* _Exercise directions_
Retype each record below word for word. Leave the pictures out.
Start of Data in this exercise
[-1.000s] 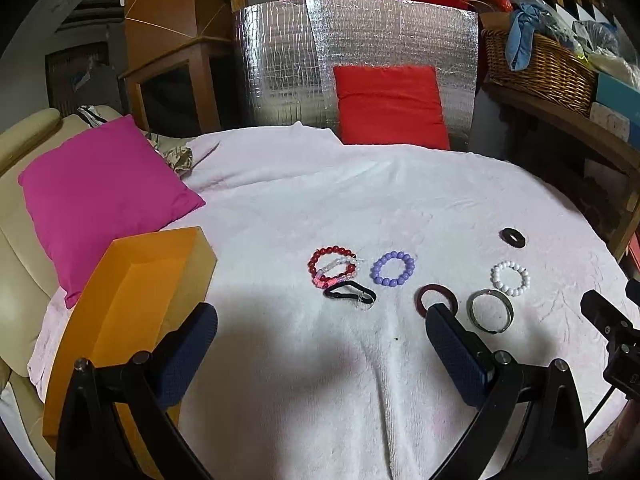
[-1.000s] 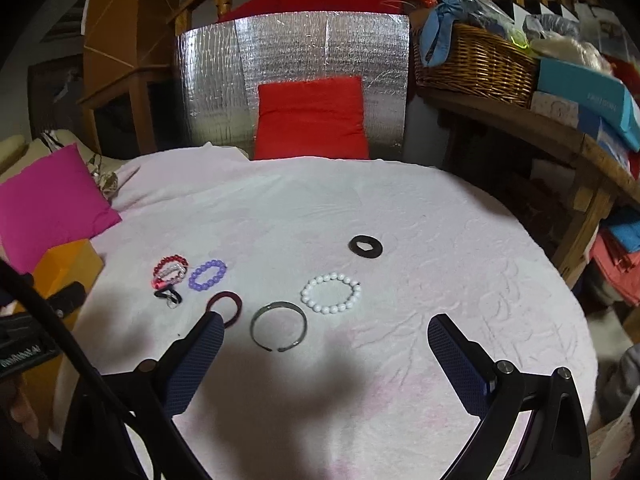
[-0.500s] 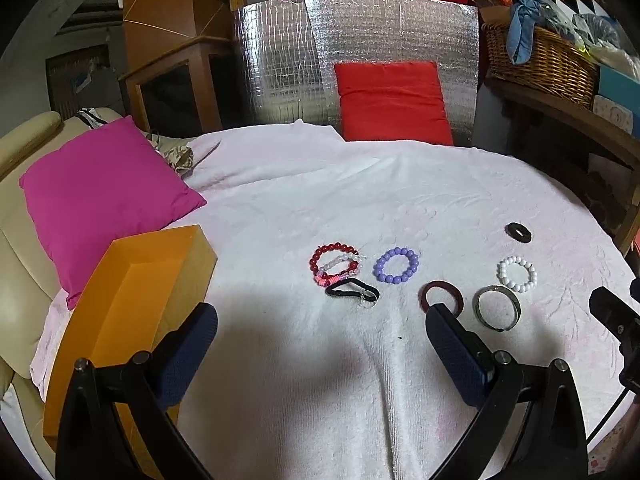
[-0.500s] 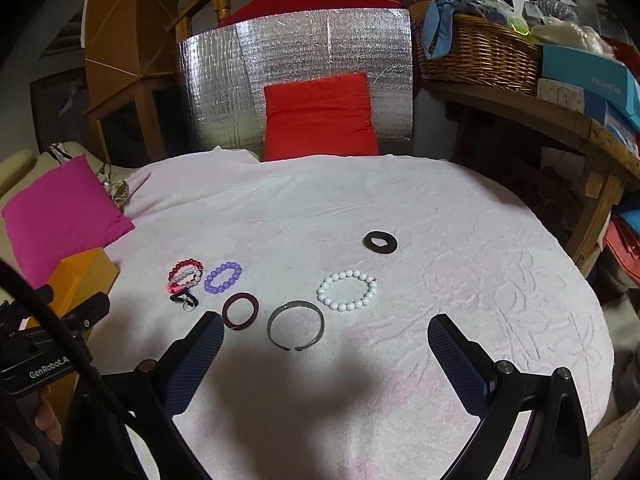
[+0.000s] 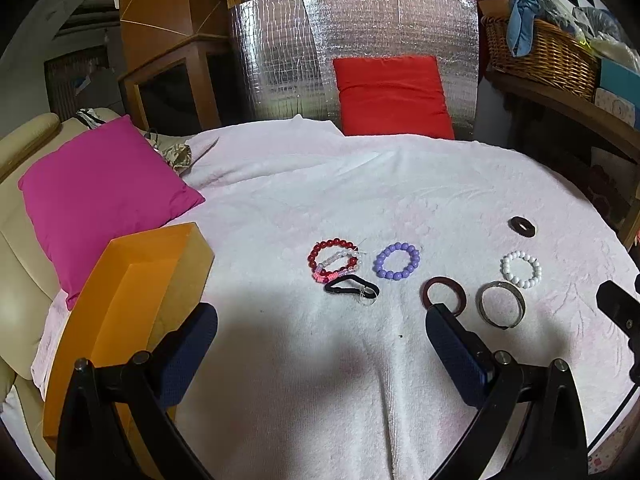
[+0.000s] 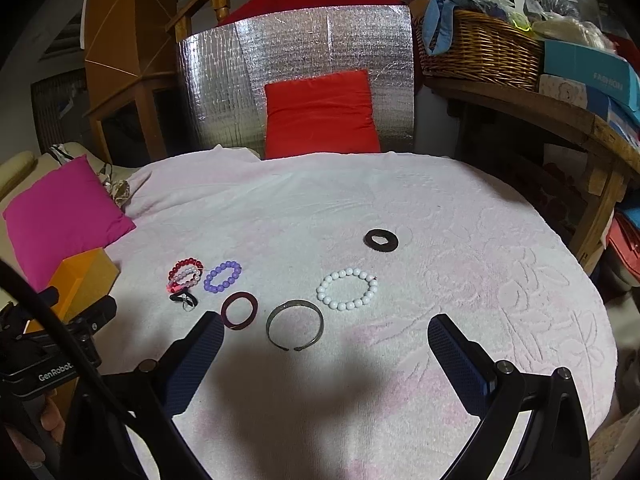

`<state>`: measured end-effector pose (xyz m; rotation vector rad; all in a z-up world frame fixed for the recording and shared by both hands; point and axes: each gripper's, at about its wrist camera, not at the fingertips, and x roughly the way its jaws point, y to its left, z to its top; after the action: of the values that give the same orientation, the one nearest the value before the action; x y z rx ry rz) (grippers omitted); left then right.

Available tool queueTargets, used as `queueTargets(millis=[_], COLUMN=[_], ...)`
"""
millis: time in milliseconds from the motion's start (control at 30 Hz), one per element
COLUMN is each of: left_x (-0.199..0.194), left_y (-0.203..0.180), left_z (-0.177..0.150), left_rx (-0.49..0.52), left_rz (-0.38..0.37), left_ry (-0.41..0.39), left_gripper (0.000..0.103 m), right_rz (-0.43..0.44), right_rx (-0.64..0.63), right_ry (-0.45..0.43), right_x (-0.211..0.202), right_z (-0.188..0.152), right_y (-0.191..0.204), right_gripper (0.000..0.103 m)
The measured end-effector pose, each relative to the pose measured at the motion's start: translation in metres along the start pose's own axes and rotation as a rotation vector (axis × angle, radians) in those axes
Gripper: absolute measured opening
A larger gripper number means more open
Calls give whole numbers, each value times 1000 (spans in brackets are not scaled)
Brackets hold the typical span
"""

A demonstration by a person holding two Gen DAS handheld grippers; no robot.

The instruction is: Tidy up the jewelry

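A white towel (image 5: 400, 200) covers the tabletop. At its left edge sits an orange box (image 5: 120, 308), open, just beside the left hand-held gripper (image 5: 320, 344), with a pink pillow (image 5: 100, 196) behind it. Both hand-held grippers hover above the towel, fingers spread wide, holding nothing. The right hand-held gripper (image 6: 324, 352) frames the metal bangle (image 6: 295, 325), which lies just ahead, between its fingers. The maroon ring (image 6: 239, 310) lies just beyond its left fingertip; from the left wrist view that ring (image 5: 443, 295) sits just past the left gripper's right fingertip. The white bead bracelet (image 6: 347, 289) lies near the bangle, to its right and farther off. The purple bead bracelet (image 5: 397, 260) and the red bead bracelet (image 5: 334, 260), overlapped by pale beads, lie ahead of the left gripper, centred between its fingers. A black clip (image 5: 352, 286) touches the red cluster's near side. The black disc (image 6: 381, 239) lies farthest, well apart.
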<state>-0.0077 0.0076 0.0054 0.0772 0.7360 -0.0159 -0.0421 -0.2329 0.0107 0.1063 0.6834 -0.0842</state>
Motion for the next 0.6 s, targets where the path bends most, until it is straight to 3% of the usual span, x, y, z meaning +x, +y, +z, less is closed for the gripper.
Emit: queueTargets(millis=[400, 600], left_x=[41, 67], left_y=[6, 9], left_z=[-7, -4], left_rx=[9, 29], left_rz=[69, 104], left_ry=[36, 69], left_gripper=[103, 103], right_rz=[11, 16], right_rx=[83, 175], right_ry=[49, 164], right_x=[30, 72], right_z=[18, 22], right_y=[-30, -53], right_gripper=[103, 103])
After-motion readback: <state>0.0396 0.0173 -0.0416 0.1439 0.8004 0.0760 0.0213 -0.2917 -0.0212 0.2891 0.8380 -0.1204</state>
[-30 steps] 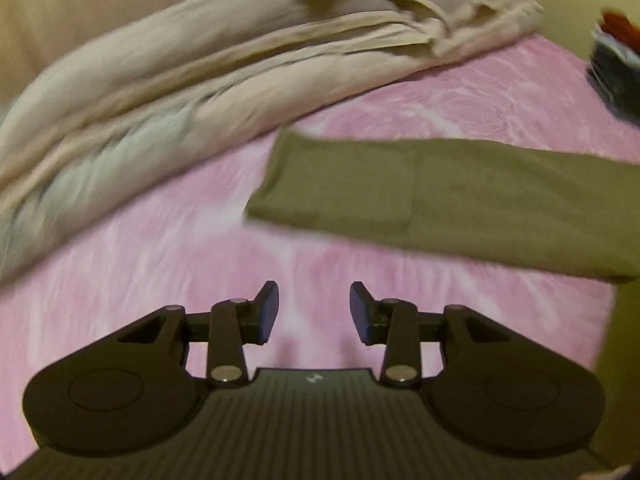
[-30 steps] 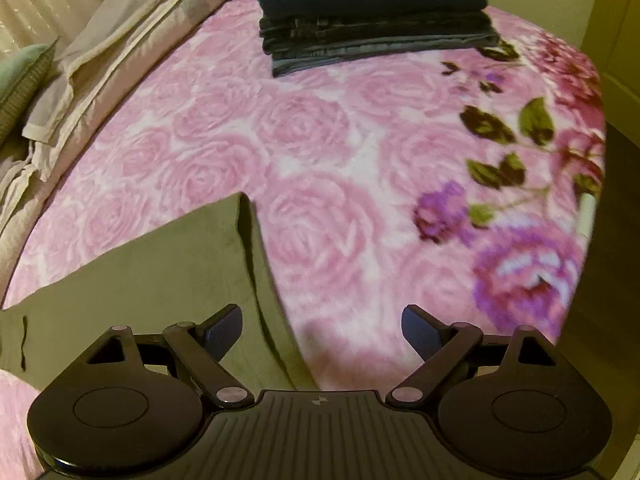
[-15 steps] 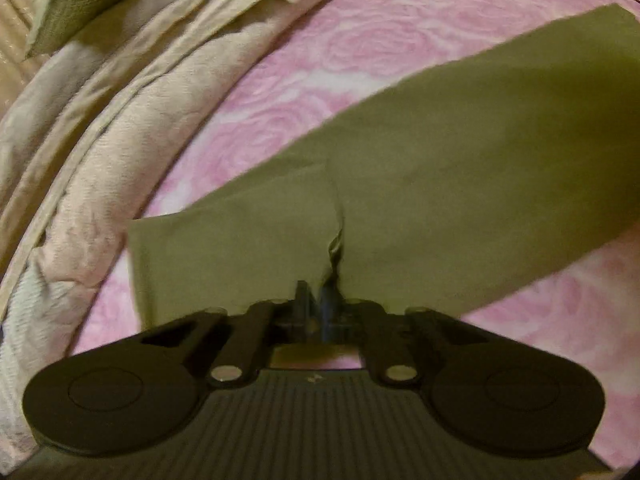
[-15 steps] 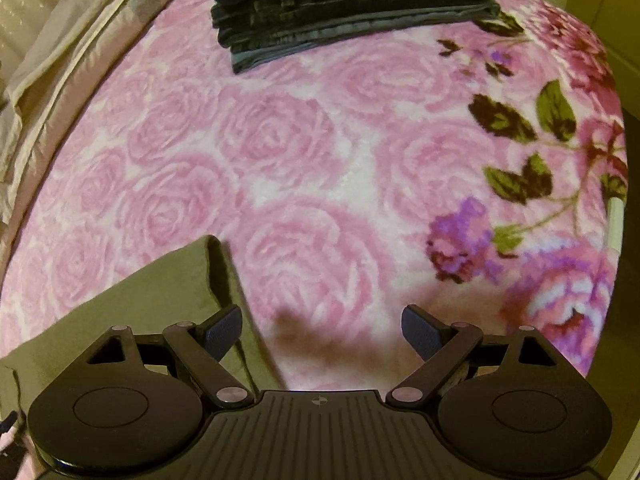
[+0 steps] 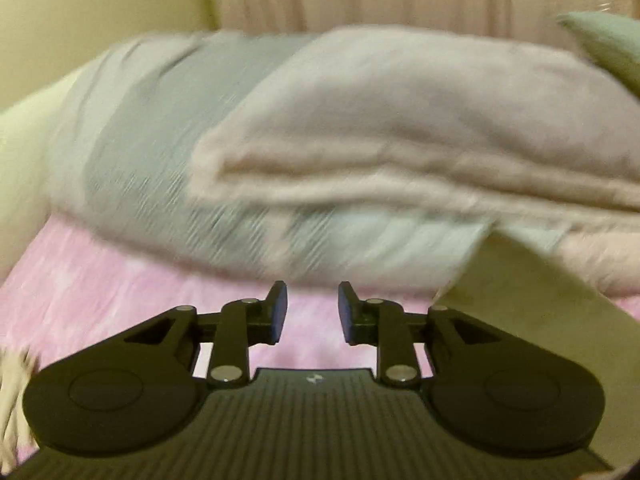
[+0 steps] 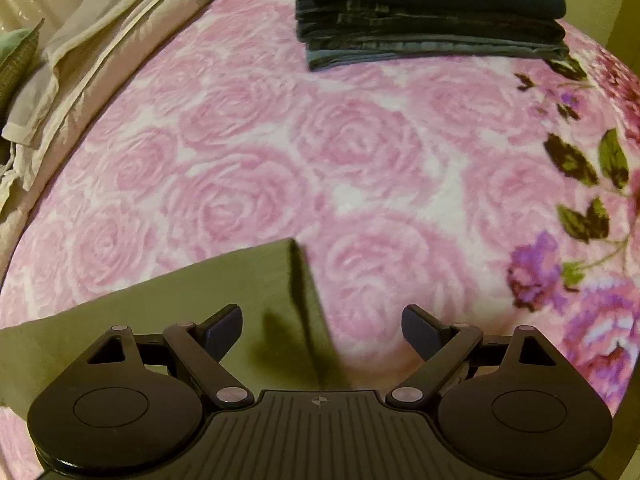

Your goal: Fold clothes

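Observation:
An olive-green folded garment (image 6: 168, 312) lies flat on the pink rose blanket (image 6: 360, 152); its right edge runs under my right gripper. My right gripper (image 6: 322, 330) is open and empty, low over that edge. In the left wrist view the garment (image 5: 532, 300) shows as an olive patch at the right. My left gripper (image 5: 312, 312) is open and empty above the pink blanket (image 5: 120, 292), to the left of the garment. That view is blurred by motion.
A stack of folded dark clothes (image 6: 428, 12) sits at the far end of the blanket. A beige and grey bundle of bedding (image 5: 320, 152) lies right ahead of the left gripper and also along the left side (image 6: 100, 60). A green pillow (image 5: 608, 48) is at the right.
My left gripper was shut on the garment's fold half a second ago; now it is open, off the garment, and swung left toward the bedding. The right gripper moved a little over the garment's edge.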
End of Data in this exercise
* _Written solution_
[-1.000s] 
[-1.000s] 
[-0.500s] 
[-0.500s] 
[+0.000s] 
[+0.000s] 

`<state>`: measured end-effector pose (xyz m; rotation vector rad; all in a z-up world frame fixed for the recording and shared by both hands; point and axes: each gripper's, at about its wrist camera, not at the fingertips, and x roughly the way its jaws point, y to its left, z to its top; after the action: of the values that give the same orientation, the one nearest the value before the action; x y z rx ry rz) (grippers omitted); left then right.

Available tool queueTargets, used as `queueTargets(millis=[_], COLUMN=[_], ...)`
"""
millis: time in milliseconds from the motion's start (control at 30 Hz), one per element
COLUMN is each of: left_x (-0.199..0.194), left_y (-0.203..0.180), left_z (-0.177..0.150), left_rx (-0.49..0.52), left_rz (-0.38..0.37), left_ry (-0.41..0.39), left_gripper (0.000..0.103 m), right_rz (-0.43..0.44), right_rx (-0.64..0.63), right_ry (-0.45..0.43), right_x (-0.211..0.202), right_z (-0.188..0.152), right_y (-0.191..0.204), right_gripper (0.000..0.103 m)
The measured end-effector pose, each relative to the pose measured at the motion's start: translation in metres along the start pose's own axes and rotation as a rotation vector (axis × angle, radians) in those axes
Gripper: absolute measured opening
A larger gripper number means more open
Calls give whole numbers, each value times 1000 (spans in brackets are not scaled)
Brackets hold the typical span
"""

A demonstration by a person holding two Gen DAS handheld grippers; no robot.

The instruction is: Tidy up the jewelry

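A white towel (image 5: 400, 200) covers the tabletop. At its left edge sits an orange box (image 5: 120, 308), open, just beside the left hand-held gripper (image 5: 320, 344), with a pink pillow (image 5: 100, 196) behind it. Both hand-held grippers hover above the towel, fingers spread wide, holding nothing. The right hand-held gripper (image 6: 324, 352) frames the metal bangle (image 6: 295, 325), which lies just ahead, between its fingers. The maroon ring (image 6: 239, 310) lies just beyond its left fingertip; from the left wrist view that ring (image 5: 443, 295) sits just past the left gripper's right fingertip. The white bead bracelet (image 6: 347, 289) lies near the bangle, to its right and farther off. The purple bead bracelet (image 5: 397, 260) and the red bead bracelet (image 5: 334, 260), overlapped by pale beads, lie ahead of the left gripper, centred between its fingers. A black clip (image 5: 352, 286) touches the red cluster's near side. The black disc (image 6: 381, 239) lies farthest, well apart.
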<state>-0.0077 0.0076 0.0054 0.0772 0.7360 -0.0159 -0.0421 -0.2329 0.0107 0.1063 0.6834 -0.0842</state>
Motion for the next 0.6 s, targets where the path bends most, until it is straight to 3% of the usual span, x, y, z meaning +x, +y, +z, less is closed for the gripper.
Emit: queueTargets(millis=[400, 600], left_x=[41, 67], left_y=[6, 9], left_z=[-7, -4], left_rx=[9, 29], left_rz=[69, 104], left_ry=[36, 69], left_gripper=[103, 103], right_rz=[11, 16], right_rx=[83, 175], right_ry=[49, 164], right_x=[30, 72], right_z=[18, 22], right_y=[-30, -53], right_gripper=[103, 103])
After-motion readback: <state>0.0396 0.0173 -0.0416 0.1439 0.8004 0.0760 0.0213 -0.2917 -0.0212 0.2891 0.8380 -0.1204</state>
[-30 steps] 
[-30 steps] 
[-15 steps] 
[-15 steps] 
[+0 steps] 
[+0 steps] 

Your goal: Fold clothes

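Observation:
An olive-green folded garment (image 6: 168, 312) lies flat on the pink rose blanket (image 6: 360, 152); its right edge runs under my right gripper. My right gripper (image 6: 322, 330) is open and empty, low over that edge. In the left wrist view the garment (image 5: 532, 300) shows as an olive patch at the right. My left gripper (image 5: 312, 312) is open and empty above the pink blanket (image 5: 120, 292), to the left of the garment. That view is blurred by motion.
A stack of folded dark clothes (image 6: 428, 12) sits at the far end of the blanket. A beige and grey bundle of bedding (image 5: 320, 152) lies right ahead of the left gripper and also along the left side (image 6: 100, 60). A green pillow (image 5: 608, 48) is at the right.
My left gripper was shut on the garment's fold half a second ago; now it is open, off the garment, and swung left toward the bedding. The right gripper moved a little over the garment's edge.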

With this, the output is complete.